Bugünlerde Selim İleri’nin Everest’ten çıkan yeni romanı Yalnız Evler Soğuk Olur yayımlandığında da bir kez daha o ilk sohbetimizi andım. Çünkü bu romanın merkezinde hayata küsmüş bir aşk romanları yazarı yer alıyordu. Dahası da vardı ama. Öyküleri, romanları, senaryoları, eleştirileri, edebiyat dünyasına dair gözlemleri ve anılarıyla yazıyla ilişkimizi hep diri tutanlardan Selim İleri’nin yeni romanı Yalnız Evler Soğuk Olur kendine has bir özelliğe sahipti: Bu romanın anlatıcısı Selim İleri’ye çok benziyor; adeta onun anılarına sahipmişçesine aynı yollardan geçiyor, yaşadığı yerlerden, onunkine benzer bir çocukluktan sahneler hatırlıyordu. Dahası, tıpkı İleri gibi o da yazıyordu, hatta belki aynı kitapları kaleme almıştı. İleri, bizi büyüleyici güzellikte bahçe manzaraları arasında dolaştırırken asıl olarak kendi belleğinin bahçelerinde bir gezintiye çıkarıyor, kendi anılarıyla roman kahramanının, ülkemizin yakın tarihinden siyasi genç ölümler ve kimi figürlerle dünya edebiyatından büyük isimlerin yaşamları birbirine karışıyor, bir rüya gibi eriyip birbirlerinin içine geçiyor, gerçek hayat ve kurmaca belirsiz çizgilerle bütünleşiyor, uzun bir anlatıya dönüşüyordu. Vaktiyle yaratmış olduğu kahramanlar, özellikle aşk romanları yazarı Süha Rikkat karşısına çıkıp ondan hesap sorduğunda, anlatıcı tıpkı Selim İleri’nin de yapacağı gibi, elli yılı aşan bir yazı deneyimiyle onunla yüzleşiyordu hikayede.

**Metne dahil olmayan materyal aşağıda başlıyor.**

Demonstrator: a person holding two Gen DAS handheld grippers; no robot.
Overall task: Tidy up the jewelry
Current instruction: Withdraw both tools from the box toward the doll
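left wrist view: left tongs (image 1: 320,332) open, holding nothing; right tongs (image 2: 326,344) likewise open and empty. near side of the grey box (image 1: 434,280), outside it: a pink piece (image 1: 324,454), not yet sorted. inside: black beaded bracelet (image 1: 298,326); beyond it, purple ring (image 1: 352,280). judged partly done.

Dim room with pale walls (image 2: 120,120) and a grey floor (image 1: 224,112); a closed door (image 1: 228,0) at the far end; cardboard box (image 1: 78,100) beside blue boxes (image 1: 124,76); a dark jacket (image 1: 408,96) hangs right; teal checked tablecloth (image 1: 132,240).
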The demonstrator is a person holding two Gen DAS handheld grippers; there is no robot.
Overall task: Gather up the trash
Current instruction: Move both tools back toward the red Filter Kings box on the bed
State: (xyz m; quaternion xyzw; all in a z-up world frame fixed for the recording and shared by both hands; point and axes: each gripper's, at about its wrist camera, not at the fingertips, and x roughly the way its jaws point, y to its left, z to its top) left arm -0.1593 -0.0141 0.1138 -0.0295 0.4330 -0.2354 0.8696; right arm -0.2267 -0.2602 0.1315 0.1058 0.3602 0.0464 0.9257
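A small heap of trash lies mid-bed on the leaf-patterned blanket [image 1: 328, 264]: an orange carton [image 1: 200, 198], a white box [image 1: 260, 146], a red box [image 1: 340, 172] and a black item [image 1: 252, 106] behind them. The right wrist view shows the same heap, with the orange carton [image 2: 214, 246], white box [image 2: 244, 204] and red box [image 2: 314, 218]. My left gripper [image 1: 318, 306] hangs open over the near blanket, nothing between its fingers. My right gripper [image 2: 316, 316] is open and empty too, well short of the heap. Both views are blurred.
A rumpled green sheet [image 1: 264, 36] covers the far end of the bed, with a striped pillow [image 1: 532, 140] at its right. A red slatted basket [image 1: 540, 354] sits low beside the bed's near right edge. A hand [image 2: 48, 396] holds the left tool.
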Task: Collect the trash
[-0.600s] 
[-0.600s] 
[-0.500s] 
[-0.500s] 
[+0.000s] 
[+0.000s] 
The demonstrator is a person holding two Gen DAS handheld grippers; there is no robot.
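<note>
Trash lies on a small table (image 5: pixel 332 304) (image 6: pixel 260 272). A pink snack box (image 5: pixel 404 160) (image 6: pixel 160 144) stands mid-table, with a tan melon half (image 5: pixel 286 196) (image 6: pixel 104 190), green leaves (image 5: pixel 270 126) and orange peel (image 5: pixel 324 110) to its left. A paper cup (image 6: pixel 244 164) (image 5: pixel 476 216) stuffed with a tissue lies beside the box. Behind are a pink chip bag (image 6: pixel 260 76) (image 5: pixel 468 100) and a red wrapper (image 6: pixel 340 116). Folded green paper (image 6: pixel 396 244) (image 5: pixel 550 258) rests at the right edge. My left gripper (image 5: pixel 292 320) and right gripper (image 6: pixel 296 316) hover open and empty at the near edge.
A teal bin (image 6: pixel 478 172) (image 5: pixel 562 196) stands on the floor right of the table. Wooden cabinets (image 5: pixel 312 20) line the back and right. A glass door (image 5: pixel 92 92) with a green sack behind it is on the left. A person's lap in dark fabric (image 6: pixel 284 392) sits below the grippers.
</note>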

Selim İleri ile Yalnız Evler Soğuk Olur’un anlatıcısı arasındaki ilişki, İleri’nin çok sevdiği Nahid Sırrı Örik’in “Bir Küçük Çocuk” öyküsüne düştüğü notu hatırlatıyor: “Bu yazının anlattığı çocuk ben değilim ve çocukluk hatıraları benim kendi çocukluğumun hatıraları değildir. Fakat kendi çocukluğumun hatıralarıyla bu hatıralar arasında bazı kısımlar birbirinin aynı gibidir.” Bir yaşamdan birçok yaşama, bir evden birçok eve dağılmış, hiç dinmeyen acılar, genç ölümler, darağaçları… Ve sonra, Selim İleri ile bir kez daha o bahçede bir gezintiye çıkıyoruz birlikte.
Öncelikle bu romanın hikayesi/ fikri sizin için nasıl doğdu? Kulağınıza ilk gelen fısıltılar, kalbinize ilk düşen hisler nelerdi? Hangi dönemde yazmıştınız?
Yalnız Evler Soğuk Olur, 2000 yılının başında, birdenbire Aysel Gürel’in sözlerini yazdığı, Onno Tunç’un bestelediği, Sezen Aksu’nun yorumladığı o unutulmaz Son Bakış’ı dayanılmaz bir şekilde hatırlayışımla başladı. Daha gerisinde Annem İçin’de yazdığım gibi, Alzheimer hastası annemin Erdal Eren’in idamını televizyondan öğrenmesi karşısındaki, sözüm ona, iddiaya göre ‘bilinçsiz’ tepkisi, ansızın haykıra haykıra ağlamaya başlaması… Cümleyi tamamlamak istemiyorum. Tabii bunların yanı sıra yaşadığım hiç de kısa sayılmayacak bu ömürde, dinmeyecek siyasî diye adlandırdığımız -bireysel ve toplumsal- yıkım.
Romanı okumadan önce Virginia Woolf’tan bir alıntı ile başlıyoruz. “‘Romanın kendine özgü gereci’ diye bir şey yoktur; her şey romanın kendine özgü gerecidir, her duygu, her düşünce, kafayla ruhun her özelliği kullanılabilir; hiçbir algı işe yaramaz değildir…” Soğuk Evler Yalnız Olur da aslında bildiğimiz roman formundan, romanın anakarasından uzakta. Bu bağlamda da sizin söyleyeceklerinizi dinlemek isterim…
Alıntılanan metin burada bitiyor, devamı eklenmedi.